Den 1 feb 2015 00:05 skrev "Brian Erdelyi" <>:
>> See vanitygen. Yes, 8 characters can be brute forced.
> Thank you for this reference.  Interesting to see that there is a tool to
generate a vanity bitcoin address.
> I am still researching viruses that are designed to manipulate a bitcoin
address.  I suspect they are primitive in that they use a hardcoded rogue
bitcoin address as opposed to dynamically generating one.
> As a start, this would help protect against malware that uses a static
rogue bitcoin address.  The next thing would be for the malware to
brute-force the legitimate bitcoin address and generate a rogue bitcoin
address that would produce the same 8 digit code.  Curious to know how long
this brute force would take?  Or perhaps, before converting to 8 digits
there is some other hashing function that is performed.
> Brian Erdelyi

To bruteforce 8 decimals, on average you need (10^8)/2 = 50 000 000 tries.
log(50M)/log(2) = 25.6 bits of entropy.

One try = generate a random number, use it to generate an ECDSA keypair,
SHA256 and RIPEMD160 hash the public key per Bitcoin specs, then run that
OCRA hashing code, then compare strings.
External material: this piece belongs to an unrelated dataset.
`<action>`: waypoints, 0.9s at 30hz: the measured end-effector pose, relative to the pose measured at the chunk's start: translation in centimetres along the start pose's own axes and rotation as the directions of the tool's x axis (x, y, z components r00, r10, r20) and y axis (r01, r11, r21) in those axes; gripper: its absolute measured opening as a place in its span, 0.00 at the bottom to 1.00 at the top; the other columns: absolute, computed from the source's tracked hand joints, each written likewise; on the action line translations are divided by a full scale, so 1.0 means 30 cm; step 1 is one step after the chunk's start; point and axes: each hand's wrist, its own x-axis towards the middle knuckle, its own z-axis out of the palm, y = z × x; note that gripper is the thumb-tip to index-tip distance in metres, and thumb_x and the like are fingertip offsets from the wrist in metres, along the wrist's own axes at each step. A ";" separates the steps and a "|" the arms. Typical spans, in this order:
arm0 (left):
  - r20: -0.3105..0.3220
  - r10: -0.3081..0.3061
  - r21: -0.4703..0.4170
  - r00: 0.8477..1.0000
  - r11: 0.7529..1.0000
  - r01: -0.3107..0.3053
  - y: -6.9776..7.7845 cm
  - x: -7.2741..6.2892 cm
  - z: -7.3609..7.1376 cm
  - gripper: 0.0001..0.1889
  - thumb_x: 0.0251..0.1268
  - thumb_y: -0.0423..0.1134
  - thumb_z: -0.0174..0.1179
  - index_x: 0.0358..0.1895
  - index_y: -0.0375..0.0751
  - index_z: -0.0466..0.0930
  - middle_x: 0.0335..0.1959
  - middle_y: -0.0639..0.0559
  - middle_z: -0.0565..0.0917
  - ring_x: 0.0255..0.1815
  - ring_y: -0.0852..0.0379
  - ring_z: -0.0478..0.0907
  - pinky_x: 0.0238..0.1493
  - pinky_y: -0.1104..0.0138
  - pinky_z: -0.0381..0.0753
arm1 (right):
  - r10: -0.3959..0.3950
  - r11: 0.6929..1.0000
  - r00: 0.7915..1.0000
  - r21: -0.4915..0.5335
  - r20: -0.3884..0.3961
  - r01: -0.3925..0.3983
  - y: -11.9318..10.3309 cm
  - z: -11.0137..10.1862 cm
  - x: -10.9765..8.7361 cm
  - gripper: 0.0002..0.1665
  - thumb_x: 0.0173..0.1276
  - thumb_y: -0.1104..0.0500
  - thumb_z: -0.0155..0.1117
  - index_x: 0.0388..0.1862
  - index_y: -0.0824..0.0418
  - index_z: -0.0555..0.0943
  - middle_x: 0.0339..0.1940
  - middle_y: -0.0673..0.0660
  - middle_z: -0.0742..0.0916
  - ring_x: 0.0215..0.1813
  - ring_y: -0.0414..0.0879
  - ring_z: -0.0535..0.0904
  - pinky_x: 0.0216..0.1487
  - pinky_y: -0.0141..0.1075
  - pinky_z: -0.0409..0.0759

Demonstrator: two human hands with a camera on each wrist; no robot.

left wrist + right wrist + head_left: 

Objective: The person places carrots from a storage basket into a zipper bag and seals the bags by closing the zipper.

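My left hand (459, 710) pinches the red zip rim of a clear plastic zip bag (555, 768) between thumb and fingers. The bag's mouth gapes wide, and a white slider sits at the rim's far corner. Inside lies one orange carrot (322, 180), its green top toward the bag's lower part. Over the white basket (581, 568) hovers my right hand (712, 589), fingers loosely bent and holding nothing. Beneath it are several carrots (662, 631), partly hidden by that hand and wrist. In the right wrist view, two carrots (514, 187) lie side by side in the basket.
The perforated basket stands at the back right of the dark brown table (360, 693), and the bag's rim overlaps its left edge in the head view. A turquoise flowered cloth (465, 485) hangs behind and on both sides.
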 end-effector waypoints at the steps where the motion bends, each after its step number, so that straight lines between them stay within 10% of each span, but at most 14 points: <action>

Considering the ECDSA operations
is by a large margin slower than all the hash functions, consider them to
just add a small percentage in performance drop vs regular vanitygen usage.

My non-gaming laptop performed IIRC at *a few million keys per second* with
OpenCL. I've used it to search for 6 character strings in the base58
Bitcoin addresses with it in 15 minutes to half an hour or so. That's about
35 bits of entropy (rough estimate, there's some details with padding in
the base58 representation that alters it).

So 2^(35-26) ~= 1 in 500 of that time, and that's if you use a laptop
instead of a GPU rig. Seconds at worst. Milliseconds if done on a rig.